Saranno 435 i dipendenti delle comunità montane piemontesi da sistemare dopo la cancellazione dei suddetti enti attraverso un disegno di legge (ddl) che andrà in Consiglio regionale prossimamente. A questi vanno aggiunti 209 precari a cui non sarà rinnovato il contratto.
“Rottamazione” la definisce Elena Maccanti. L’assessore agli Enti Locali, Affari istituzionali, Rapporti con il Consiglio regionale, Controllo di gestione, Polizia locale e Società partecipate della Regione Piemonte parla così di una delle conseguenze dell’articolo 16 del Decreto legge 138/2011 sul riordino degli enti locali con popolazione inferiore ai 5.000 abitanti.
Su quello che la Maccanti definisce “un percorso di rottamazione a lungo termine si apre la possibilità di ricoprire le dotazioni organiche dei comuni in deroga al Patto di stabilità con un meccanismo incentivante da parte della Regione, cioè per i primi tre anni vengono pagati interamente dalla Regione con un meccanismo decrescente”, ipotizza l’assessore davanti a molti sindaci di Langhe e Roero lunedì sera 7 novembre in Sala Beppe Fenoglio ad Alba.
“Un incontro per addolcire una pillola che a noi non va giù”, dice Franca Biglio, sindaco di Marsaglia e presidente Anpci (Associazione Nazionale dei Piccoli Comuni). “Noi saremo in grosse difficoltà ad applicare questo Articolo 16. Siccome i piccoli comuni il loro contributo lo hanno dato in modo sproporzionato, non riusciamo a darne sicuramente un altro. Noi stiamo pagando dalla legge 142 del 1990”, sostiene Biglio rispondendo all’esortazione del vicepresidente della Provincia di Cuneo Giuseppe Rossetto che invita “tutti al senso di responsabilità, a dire si anche dove il risparmio è minimo”.
E’ proprio lo stravolgimento per risparmio minimo che nessuno capisce. “Se si voleva riorganizzare lo Stato bisognava cominciare dal Parlamento, dalle regioni, dalle province. Si doveva dare l’esempio dall’alto non da dove non si risparmia nulla”, dice uno dei sindaci in sala, mentre Carlo Rosso sindaco di Monesiglio afferma “Non è sensato fare tagli nello stesso posto quando ci sono 130 miliardi l’anno di evasione fiscale da andare a scovare”.
Comunque, il percorso normativo sta procedendo e il quadro di quello che sta succedendo lo dipinge Alberto Cirio assessore regionale all’Istruzione, Turismo, Sport organizzatore dell’incontro ad Alba insieme all’assessore Maccanti.
Secondo Cirio: “La Regione Piemonte sta per legiferare un disegno di legge (ddl) che andrà in Consiglio con quattro punti cardine. Primo: i Comuni decidono di scegliere tra le varie opzioni che il ddl mette in campo; secondo: i paletti del ddl sono solo sui limiti demografici con meccanismi di deroga a seconda delle varie aree; terzo: il ddl avrà tre aree omogenee individuate come montagna, pianura, aree collinari; quarto: le comunità montane vengono cancellate e i loro dipendenti potranno andare o all’unione che sostituirà la comunità montana o alla convenzione o ripresi dai singoli comuni”.

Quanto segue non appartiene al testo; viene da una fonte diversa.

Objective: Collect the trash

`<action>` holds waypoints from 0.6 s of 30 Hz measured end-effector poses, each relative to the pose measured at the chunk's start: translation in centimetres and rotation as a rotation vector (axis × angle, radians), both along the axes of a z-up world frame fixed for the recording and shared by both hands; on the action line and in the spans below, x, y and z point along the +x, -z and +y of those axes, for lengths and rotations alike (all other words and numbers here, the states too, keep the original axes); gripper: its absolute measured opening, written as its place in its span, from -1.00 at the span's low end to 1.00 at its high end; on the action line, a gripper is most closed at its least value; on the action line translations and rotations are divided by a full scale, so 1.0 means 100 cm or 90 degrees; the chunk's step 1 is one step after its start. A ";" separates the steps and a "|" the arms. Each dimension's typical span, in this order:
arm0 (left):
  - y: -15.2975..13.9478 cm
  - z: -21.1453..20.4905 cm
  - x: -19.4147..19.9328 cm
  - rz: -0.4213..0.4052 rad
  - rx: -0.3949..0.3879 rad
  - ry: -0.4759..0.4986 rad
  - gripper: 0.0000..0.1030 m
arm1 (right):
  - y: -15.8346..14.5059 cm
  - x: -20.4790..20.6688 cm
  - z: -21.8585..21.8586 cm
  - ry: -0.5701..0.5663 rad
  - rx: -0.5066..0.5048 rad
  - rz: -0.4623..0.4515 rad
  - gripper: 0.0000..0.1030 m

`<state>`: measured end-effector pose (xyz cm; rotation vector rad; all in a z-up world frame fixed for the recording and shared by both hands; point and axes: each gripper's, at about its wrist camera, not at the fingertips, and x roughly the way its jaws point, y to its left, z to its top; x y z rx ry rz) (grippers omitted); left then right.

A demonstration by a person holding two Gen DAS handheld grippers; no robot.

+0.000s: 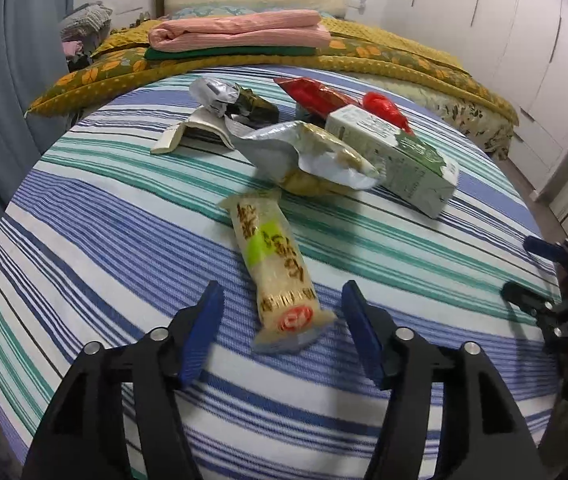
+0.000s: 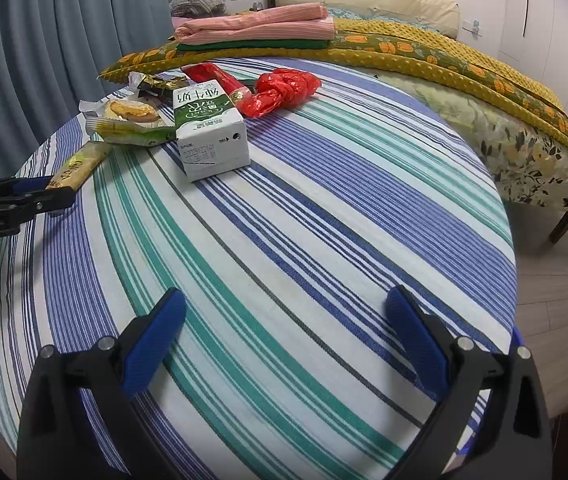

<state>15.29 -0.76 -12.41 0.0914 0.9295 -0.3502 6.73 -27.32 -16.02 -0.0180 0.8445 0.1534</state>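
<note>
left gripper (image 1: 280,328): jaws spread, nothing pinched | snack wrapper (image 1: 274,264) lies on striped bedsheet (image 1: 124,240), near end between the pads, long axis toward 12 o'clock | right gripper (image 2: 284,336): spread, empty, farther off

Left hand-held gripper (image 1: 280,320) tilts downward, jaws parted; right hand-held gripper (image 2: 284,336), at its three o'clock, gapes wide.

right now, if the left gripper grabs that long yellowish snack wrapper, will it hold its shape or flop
The yellowish snack wrapper looks like thin plastic film, so it probably crumples and droops beyond the left gripper. It lies flattish, so likely light and unlikely to roll. Its glossy surface may slip between the pads.
</note>
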 end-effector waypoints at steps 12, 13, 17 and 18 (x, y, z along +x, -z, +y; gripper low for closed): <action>0.005 -0.016 0.002 -0.003 0.056 0.021 0.62 | -0.033 0.051 0.035 -0.085 -0.027 0.008 0.90; 0.006 -0.015 0.002 -0.002 0.054 0.021 0.63 | -0.036 0.061 0.044 -0.101 -0.029 0.010 0.89; 0.006 -0.016 0.002 0.001 0.053 0.025 0.68 | -0.040 0.094 0.070 -0.124 -0.054 0.008 0.86; 0.006 -0.016 0.002 0.001 0.052 0.025 0.70 | -0.040 0.100 0.073 -0.124 -0.063 0.007 0.84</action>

Una delle conseguenze del disegno di legge regionale è che i comuni con meno di 5 mila abitanti dovranno scegliere se costituire un’unione o una convenzione.
“Vi esorto a prendere la strada delle convenzioni”, consiglia Biglio impegnata in un tavolo di confronto aperto sull’argomento dalla Regione. All’invito della presidente in sala si scatena la bagarre.
Per il sindaco di Monesiglio, "il sistema delle convenzioni ha un grosso difetto: c’è un capo convenzione. Questo vuol dire che non siamo tutti paritari. C’è uno che ha un capo e lo mette a disposizione degli altri. Altra cosa: il mio comune di 740 abitanti ha solo due funzioni non associate. Credo che qui quasi tutti i comuni abbiano quasi il 100% delle convenzioni. Stiamo a fasciarci la testa per niente. Non so come potremo dimostrare che abbiamo fatto dei risparmi”, sostiene Carlo Rosso.
“Si norma per la nazione non per il Comune di Monesiglio” risponde l’assessore Maccanti all’incontro con l’intervento anche di Marco Perosino (Pdl) consigliere della provincia di Cuneo e sindaco di Priocca.